Activity — Exactly the lines starting at the line containing "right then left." and ending at the line containing "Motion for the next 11" are to be written out from the listing below, both included.

Exercise input —
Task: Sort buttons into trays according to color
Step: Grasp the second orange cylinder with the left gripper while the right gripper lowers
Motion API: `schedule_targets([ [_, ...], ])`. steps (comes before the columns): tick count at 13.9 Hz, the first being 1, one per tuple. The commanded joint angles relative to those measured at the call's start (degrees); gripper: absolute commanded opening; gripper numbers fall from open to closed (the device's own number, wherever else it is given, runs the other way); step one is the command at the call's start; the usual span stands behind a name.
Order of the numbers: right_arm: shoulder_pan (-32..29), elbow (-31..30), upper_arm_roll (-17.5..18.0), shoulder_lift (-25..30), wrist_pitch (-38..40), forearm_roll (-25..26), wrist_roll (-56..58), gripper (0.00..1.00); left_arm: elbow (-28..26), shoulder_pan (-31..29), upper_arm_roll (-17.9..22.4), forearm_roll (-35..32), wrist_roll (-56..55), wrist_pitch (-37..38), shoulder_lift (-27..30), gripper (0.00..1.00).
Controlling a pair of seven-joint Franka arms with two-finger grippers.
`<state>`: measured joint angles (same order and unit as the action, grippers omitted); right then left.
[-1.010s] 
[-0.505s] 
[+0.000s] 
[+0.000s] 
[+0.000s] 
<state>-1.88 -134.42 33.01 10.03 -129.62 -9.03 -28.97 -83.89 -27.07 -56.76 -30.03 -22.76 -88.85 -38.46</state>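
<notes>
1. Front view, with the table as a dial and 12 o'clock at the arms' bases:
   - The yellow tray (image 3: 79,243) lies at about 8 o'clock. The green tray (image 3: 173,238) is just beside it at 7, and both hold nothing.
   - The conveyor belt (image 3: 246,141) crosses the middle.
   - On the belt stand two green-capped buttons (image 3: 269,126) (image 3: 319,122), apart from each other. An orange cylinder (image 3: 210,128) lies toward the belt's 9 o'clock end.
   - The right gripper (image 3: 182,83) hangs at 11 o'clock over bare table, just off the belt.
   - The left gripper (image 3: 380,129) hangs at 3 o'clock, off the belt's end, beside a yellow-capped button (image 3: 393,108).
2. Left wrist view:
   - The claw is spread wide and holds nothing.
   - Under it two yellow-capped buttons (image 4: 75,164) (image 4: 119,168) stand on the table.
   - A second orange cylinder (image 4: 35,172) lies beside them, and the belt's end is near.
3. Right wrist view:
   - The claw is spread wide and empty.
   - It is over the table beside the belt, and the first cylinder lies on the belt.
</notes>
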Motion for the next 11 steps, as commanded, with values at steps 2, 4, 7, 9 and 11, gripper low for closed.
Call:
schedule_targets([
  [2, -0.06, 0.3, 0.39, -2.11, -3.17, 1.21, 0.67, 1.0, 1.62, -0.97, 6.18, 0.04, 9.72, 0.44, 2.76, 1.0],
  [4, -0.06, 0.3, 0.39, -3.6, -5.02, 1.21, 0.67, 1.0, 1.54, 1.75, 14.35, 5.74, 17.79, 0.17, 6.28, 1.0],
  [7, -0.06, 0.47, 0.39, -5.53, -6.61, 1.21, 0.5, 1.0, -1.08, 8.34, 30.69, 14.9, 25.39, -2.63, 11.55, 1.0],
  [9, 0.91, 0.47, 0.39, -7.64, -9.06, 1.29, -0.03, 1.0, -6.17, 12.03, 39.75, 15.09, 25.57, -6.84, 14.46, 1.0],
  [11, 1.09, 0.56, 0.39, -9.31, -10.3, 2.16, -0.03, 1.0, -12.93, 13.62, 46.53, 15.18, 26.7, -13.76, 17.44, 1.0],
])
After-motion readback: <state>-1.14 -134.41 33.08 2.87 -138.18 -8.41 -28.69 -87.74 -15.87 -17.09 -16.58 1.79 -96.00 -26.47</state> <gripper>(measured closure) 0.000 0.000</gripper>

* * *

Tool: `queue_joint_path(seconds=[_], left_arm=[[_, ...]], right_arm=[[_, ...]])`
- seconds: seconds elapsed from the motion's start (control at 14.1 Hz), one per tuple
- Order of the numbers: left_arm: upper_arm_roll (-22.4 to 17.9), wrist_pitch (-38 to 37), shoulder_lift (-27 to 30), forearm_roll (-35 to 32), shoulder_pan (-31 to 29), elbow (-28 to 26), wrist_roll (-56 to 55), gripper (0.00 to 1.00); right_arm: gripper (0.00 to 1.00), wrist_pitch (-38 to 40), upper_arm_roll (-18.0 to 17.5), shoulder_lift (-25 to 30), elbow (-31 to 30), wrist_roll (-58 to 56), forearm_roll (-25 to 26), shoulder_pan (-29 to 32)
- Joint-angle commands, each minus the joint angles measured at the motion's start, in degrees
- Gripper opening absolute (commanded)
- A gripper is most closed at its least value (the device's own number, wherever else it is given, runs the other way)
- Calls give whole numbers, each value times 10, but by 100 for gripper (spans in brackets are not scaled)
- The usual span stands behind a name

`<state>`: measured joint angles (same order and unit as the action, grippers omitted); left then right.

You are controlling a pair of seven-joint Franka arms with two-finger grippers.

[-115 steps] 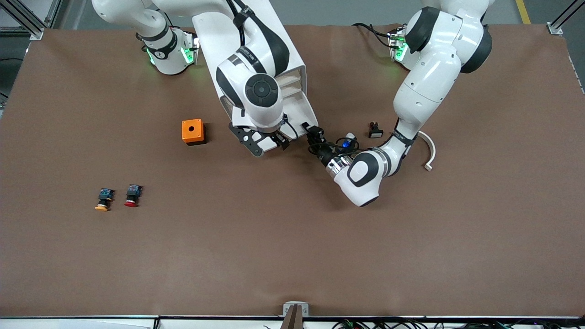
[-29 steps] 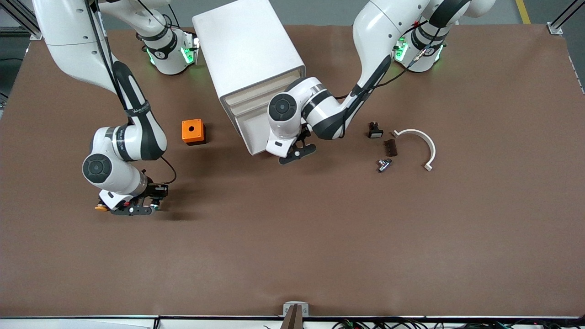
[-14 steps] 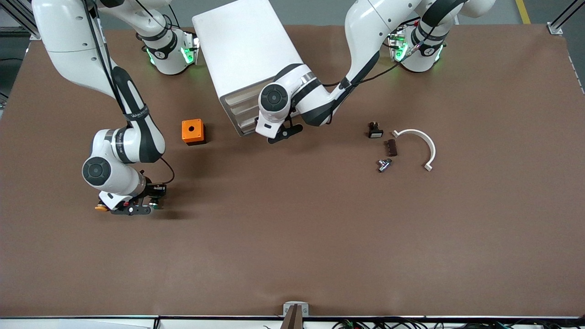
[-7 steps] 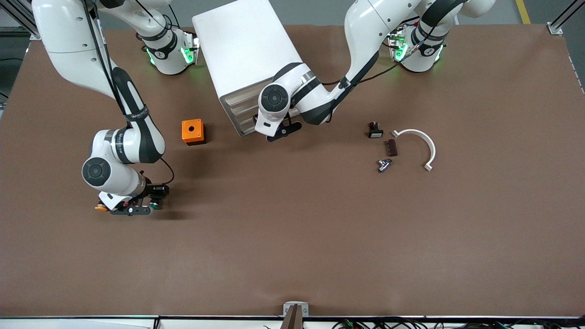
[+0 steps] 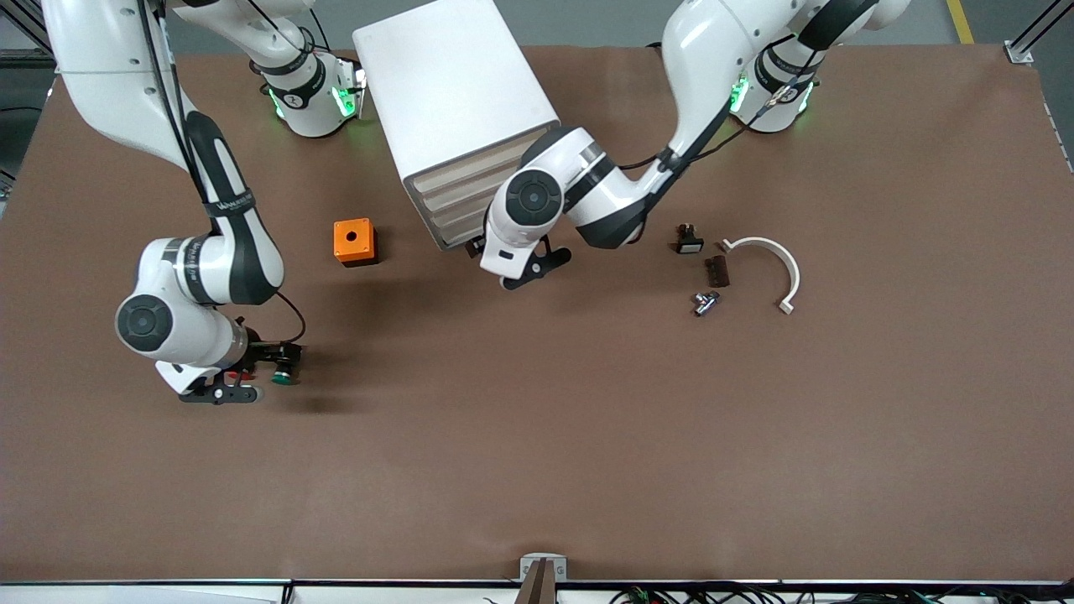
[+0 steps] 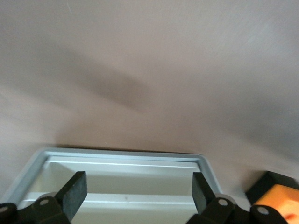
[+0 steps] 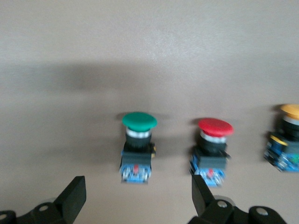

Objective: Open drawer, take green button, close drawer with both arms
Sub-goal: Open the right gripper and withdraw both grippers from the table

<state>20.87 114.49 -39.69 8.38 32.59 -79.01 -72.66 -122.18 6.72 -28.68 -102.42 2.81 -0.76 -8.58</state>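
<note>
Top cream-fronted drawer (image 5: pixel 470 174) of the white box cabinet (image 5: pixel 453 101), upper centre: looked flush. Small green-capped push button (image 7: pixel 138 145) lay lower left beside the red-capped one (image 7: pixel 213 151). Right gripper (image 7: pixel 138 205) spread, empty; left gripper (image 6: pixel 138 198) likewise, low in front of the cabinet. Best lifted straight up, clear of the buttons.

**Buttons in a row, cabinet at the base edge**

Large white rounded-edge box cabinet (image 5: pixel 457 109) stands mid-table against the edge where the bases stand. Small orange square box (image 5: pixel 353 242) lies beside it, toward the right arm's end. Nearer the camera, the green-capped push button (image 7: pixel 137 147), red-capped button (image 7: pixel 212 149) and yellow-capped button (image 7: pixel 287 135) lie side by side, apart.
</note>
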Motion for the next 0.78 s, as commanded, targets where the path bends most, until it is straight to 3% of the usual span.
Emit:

Task solution —
`<state>`: measured joint angles (same order and unit as the action, grippers omitted); right then left.
[-1.010s] 
[-0.505s] 
[+0.000s] 
[+0.000s] 
[+0.000s] 
<state>-1.88 -134.42 33.01 10.03 -129.62 -9.03 -28.97 -83.89 -27.07 -56.76 -30.03 -22.76 -88.85 -38.46</state>
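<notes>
1. Front view, with the table as a dial and 12 o'clock at the arms' bases:
   - The yellow tray (image 3: 79,243) lies at about 8 o'clock. The green tray (image 3: 173,238) is just beside it at 7, and both hold nothing.
   - The conveyor belt (image 3: 246,141) crosses the middle.
   - On the belt stand two green-capped buttons (image 3: 269,126) (image 3: 319,122), apart from each other. An orange cylinder (image 3: 210,128) lies toward the belt's 9 o'clock end.
   - The right gripper (image 3: 182,83) hangs at 11 o'clock over bare table, just off the belt.
   - The left gripper (image 3: 380,129) hangs at 3 o'clock, off the belt's end, beside a yellow-capped button (image 3: 393,108).
2. Left wrist view:
   - The claw is spread wide and holds nothing.
   - Under it two yellow-capped buttons (image 4: 75,164) (image 4: 119,168) stand on the table.
   - A second orange cylinder (image 4: 35,172) lies beside them, and the belt's end is near.
3. Right wrist view:
   - The claw is spread wide and empty.
   - It is over the table beside the belt, and the first cylinder lies on the belt.
</notes>
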Motion for the next 11 steps, as commanded, with values at steps 2, 4, 7, 9 and 11, gripper low for closed.

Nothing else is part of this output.